Wild, Cultured, Imitation

from the words allotted to Pearl in The Scarlet Letter

I.

No letter today, but my mother’s left a message to meet in the same haunts as always. This time, she will not teach me to be sad, to be strange. She will look over the faces in this town and know my face as good as any.

II.

A grown-up put a pen in my hand to send my talking away. I would not write of the chase, the catch, how his whole arm could not hold me down. The man had looked kind. I had been under his sure hands, very deep did he pluck me. What else would I tell you? A true story is an ugly story.

III.

About the nighttime: black, heavy clasps, but the day a jailer, too, washed in a sunny strip of flame. Of the house I could not flee: no fancied forest cottage, its chimney sighing into the noontide sky. To mark a world: my mother’s murmuring, tempered by many a man’s hands, set out for the people to see. Here, everybody is watched the same. Now, when I say my body keeps itself afraid, remember what I hold back for you. [End Page 96]

Origin Story: No Witches, No Woodsmen

My parents once dreamt paradise on earth, heaven for the elect. What better folly have I leapt

upon, clinging to a stand of trees, evergreen, all teeth. When I was on the edge of wandering,

no one called me home. I worshiped wrong gods, but gods still: spruces that tossed their untamed slashes of hair,

soft moss made to lure me there and leave me alone. In the forest, there were no witches, no woodsmen,

only wolves and children. Born both, I held myself captive. If there was to be an escape, it meant

inventing the axe. It meant cleaving this body of blood and meat from the beast’s ache to eat and eat. [End Page 97]
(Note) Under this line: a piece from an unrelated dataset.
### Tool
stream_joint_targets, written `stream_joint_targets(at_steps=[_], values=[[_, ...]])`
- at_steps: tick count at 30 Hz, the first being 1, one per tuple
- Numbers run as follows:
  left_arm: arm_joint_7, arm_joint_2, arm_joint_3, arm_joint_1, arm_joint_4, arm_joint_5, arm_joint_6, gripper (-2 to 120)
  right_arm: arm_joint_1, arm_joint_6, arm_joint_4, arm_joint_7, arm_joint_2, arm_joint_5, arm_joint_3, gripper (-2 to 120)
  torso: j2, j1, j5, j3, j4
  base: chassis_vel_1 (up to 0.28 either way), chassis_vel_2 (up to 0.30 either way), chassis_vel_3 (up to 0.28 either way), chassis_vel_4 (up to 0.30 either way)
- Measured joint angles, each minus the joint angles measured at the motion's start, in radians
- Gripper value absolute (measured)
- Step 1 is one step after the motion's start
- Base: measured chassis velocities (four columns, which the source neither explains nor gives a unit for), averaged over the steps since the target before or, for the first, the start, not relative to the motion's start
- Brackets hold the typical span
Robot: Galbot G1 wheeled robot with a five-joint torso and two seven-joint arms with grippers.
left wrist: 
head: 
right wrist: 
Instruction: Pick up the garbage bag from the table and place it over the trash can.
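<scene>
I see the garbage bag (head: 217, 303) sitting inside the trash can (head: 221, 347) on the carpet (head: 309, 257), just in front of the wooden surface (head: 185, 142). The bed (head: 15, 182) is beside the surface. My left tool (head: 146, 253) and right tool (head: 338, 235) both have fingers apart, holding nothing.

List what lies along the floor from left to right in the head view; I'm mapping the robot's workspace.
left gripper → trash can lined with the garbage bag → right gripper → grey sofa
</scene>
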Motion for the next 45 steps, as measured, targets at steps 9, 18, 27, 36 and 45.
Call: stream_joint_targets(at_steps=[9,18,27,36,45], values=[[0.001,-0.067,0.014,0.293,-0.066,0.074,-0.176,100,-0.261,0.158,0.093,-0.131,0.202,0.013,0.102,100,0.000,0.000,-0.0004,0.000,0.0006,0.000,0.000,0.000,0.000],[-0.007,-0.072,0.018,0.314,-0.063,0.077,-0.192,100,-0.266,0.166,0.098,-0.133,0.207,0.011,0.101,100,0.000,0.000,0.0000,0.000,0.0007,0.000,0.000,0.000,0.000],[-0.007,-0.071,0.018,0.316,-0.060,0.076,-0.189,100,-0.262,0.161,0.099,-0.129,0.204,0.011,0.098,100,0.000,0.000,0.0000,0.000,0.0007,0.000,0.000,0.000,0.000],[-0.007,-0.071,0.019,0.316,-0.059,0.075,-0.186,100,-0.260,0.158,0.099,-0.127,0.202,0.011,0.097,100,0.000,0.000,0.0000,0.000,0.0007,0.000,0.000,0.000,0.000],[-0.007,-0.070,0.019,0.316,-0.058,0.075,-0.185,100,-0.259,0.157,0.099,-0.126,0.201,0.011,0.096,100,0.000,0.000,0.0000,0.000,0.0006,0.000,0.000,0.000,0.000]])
Origin Story: Garden of the Fugitives

To rescue myself, I had to burn our house down, metals turned to shimmering liquid. It dazzled, molten and glowing. I could not leave the mountains

and mantle to their own devices, let magma find its way to cooling, to pyroclastic rock, to sulfur, ash. I sprung furious the lava

that paced leonine, feasted and slow. You could not know how long it took to arrive here, to burst forth. You could not know the heat beneath us, and shouldn’t. [End Page 98]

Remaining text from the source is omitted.